Recent studies show that millennials thrive in work environments that take well-being seriously. So Facebook and Frank Gehry give them what they want in the social media company’s Silicon Valley HQ.
Earlier this year, Deloitte published a report called Mind the Gaps, an expansive study into the minds of millennials and their priorities at work. One of the most compelling takeaways is that the generation born after 1982 has a stronger com-mitment to improved social good and well-being than to profits. Other think tanks and R&D departments are reaching similar results. A key finding from a report by research firm Human Spaces, commissioned by Interface, indicated that physical space is central to happiness. For instance, two-thirds of survey respondents said that they feel most fulfilled in brightly coloured, naturally lit environments, with green, yellow and blue accents favoured the most.

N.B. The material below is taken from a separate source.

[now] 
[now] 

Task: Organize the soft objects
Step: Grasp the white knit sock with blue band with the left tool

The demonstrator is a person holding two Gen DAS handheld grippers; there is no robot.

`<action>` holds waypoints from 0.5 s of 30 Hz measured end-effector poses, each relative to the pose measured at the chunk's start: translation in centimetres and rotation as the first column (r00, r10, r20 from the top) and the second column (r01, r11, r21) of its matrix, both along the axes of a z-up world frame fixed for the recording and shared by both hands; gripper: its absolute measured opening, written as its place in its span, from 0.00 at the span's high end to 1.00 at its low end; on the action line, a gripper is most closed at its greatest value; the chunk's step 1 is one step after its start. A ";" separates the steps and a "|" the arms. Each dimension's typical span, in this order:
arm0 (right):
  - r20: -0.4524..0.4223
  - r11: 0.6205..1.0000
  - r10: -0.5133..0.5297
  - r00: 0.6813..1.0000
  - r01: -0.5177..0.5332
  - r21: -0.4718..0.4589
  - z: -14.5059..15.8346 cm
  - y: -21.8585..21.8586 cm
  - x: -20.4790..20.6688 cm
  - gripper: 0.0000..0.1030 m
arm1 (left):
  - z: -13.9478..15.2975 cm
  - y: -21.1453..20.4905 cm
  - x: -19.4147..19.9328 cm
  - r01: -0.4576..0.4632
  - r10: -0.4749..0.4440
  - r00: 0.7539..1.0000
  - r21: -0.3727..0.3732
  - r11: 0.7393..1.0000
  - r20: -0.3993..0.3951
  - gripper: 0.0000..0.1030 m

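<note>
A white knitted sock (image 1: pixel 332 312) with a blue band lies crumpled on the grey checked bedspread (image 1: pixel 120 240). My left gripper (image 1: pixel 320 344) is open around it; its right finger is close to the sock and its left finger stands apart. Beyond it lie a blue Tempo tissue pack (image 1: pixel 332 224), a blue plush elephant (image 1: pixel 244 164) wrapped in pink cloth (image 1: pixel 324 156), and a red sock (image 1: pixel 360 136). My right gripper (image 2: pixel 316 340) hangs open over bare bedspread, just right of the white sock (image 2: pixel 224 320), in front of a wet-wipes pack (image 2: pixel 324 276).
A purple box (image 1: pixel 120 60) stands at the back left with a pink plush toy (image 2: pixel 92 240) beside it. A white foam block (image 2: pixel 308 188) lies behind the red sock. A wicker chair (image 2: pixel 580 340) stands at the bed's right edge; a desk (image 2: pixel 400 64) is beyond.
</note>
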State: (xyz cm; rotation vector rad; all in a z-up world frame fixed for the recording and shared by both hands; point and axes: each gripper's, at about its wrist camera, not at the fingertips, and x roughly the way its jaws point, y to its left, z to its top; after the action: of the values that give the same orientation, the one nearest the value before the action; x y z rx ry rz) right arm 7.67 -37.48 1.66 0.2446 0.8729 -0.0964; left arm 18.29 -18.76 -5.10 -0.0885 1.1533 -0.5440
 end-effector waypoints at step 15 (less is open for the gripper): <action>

We wondered how the ultimate millennial office – the Frank Gehry-designed campus for Facebook, which opened in March – stacks up. Many of the most desired features have been worked into the sprawling building (which was Instagrammed in April). For one, the rooftop is a vast playground, and almost everywhere you look there are full-height windows with views of Silicon Valley. Colour, too, has been generously added, and the open concept layout accommodates a variety of set-ups for working, relaxing and eating. The campus may not address every preference, but it points to a sea change in office design.